You are much better off simply cleaning the surface with mineral spirits and 0000 steel wool than using Restore a finish. The cardinal rule in approaching an existing finish is 'do no harm'. Restore a finish is like starting with a nuclear bomb. With an oil finish you simply want to clean off the surface so that the next oil finish you apply can penetrate the wood grain, oxidize and protect the wood. Using Feed -n- Wax is like rubbing mayonaise on the speaker. It will make it shiny. It will blend scratches. What it wont do is cure into a dry protective finish. In fact it will sit on the surface, remain wet and tacky and collect dust and fingerprints like crazy. So after you clean them, use an oil finish like they do at the Klipsch factory when your speakers were born. I recommend the 'natural' (colorless) danish oil if you are not trying to blend in existing finish damage. An oil finish will naturally darken over time, no need to add additional color.
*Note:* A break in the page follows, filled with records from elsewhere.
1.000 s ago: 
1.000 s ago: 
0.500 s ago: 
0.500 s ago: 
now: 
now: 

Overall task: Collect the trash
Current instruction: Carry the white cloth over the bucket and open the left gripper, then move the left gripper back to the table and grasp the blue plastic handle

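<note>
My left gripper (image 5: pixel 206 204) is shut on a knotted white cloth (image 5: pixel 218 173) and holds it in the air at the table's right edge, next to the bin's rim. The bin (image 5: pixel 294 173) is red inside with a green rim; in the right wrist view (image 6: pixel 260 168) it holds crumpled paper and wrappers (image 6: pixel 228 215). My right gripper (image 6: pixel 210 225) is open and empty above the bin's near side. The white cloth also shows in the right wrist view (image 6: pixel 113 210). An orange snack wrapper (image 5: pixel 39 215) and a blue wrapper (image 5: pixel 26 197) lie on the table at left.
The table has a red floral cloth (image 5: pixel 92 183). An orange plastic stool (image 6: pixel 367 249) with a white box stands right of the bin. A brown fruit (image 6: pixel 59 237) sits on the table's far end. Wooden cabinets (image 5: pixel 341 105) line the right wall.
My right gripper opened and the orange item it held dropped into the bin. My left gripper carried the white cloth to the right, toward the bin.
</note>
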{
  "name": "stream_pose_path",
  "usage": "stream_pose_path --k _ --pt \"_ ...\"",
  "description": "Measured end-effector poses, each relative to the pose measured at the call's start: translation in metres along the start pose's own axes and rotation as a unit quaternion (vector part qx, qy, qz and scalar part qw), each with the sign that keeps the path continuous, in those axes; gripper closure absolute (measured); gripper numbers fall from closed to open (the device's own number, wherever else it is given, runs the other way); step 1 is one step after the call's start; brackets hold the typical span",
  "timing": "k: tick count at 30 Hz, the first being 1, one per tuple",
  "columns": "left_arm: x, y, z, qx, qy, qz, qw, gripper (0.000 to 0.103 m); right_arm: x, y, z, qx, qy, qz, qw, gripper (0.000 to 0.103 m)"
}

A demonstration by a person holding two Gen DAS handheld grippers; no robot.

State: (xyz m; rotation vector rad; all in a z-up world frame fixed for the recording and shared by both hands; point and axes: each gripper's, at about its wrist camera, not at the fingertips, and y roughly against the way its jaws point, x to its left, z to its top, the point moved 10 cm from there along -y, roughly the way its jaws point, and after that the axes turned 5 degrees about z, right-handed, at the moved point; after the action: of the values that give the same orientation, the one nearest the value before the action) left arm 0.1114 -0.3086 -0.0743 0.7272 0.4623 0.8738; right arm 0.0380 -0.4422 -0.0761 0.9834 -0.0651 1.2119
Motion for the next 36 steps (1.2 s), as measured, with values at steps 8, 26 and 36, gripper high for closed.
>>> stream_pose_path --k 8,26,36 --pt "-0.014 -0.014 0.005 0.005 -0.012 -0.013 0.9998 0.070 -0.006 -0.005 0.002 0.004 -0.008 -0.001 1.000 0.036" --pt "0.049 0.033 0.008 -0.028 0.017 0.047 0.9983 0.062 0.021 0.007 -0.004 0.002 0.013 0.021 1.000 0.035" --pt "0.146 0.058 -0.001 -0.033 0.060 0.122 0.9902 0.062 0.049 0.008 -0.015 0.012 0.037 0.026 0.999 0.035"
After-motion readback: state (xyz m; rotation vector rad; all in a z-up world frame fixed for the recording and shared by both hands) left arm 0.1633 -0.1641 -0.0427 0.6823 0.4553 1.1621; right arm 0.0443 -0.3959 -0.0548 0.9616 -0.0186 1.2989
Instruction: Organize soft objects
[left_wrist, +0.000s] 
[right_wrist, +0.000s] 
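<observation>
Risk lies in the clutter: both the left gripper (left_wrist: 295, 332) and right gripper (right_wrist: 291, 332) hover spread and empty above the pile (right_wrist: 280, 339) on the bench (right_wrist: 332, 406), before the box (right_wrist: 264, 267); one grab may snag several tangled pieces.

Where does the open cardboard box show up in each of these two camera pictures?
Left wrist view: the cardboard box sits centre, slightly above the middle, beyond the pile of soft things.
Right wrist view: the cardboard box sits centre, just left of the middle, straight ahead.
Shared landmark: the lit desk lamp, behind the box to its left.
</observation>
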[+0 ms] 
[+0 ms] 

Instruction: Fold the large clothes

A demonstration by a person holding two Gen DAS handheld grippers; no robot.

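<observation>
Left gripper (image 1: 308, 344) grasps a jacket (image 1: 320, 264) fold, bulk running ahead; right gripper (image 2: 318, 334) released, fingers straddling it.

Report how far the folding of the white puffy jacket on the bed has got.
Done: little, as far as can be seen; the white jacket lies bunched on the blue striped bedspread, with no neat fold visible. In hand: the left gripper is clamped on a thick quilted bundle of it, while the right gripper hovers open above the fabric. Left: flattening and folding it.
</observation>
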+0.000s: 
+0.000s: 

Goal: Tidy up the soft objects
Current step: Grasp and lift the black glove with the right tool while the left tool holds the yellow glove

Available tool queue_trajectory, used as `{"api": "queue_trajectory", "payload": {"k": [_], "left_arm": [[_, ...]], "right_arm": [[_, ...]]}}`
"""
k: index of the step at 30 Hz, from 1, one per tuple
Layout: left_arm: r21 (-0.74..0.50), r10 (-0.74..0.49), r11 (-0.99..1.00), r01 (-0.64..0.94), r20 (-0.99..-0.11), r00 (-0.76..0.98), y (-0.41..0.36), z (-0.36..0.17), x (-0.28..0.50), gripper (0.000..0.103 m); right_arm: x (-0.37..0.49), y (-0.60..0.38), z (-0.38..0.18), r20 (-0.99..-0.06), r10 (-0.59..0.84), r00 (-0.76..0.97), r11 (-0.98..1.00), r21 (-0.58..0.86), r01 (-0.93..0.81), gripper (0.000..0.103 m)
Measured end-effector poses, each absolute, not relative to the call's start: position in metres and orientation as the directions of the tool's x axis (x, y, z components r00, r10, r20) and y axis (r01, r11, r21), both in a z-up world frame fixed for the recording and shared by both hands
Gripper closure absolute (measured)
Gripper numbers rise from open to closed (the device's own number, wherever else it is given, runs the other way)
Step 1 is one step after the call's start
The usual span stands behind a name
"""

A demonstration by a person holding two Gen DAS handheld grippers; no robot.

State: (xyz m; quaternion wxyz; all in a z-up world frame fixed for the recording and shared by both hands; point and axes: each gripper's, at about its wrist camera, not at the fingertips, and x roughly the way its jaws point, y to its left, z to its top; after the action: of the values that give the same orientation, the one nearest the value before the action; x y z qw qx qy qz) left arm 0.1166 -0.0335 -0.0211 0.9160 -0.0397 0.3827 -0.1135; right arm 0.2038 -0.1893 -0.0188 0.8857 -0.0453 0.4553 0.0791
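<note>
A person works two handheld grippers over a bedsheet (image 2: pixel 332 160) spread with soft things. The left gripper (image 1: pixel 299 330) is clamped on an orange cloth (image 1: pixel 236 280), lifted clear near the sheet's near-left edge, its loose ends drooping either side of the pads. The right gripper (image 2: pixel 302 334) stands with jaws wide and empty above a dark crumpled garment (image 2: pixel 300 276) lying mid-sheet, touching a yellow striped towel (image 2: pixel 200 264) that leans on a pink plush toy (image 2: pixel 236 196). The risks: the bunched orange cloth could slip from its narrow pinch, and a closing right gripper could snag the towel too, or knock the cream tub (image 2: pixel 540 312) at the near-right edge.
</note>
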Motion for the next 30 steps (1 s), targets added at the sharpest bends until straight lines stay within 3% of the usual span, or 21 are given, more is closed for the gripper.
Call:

Apply it according to manufactures directions. Flood the surface and keep applying until it stops absorbing over the course of an hour or so. Then wipe it dry with a clean cotton rag. Let it cure at least 24 hours- longer if it's cooler weather or high humidity. Give plenty of time between coats- at least 24 hours. The finish has to oxidize. If you apply an additional coat too early it will start to get gummy and you will have to start over with the mineral spirits and 0000 steel wool. 2 or 3 coats should be plenty. With the last coat wipe with the grain and leave it undisturbed for a couple of days to really harden. Properly applied this finish will only need to be touched up every few years. Each coat will increase the durability of the finish.
I'm not here to argue about this. This information is no different than you would hear in any respectable wood working or furniture restoration forum where Howard's products are an ongoing joke. An oil finish is easy if you follow the steps and more importantly beautiful and durable.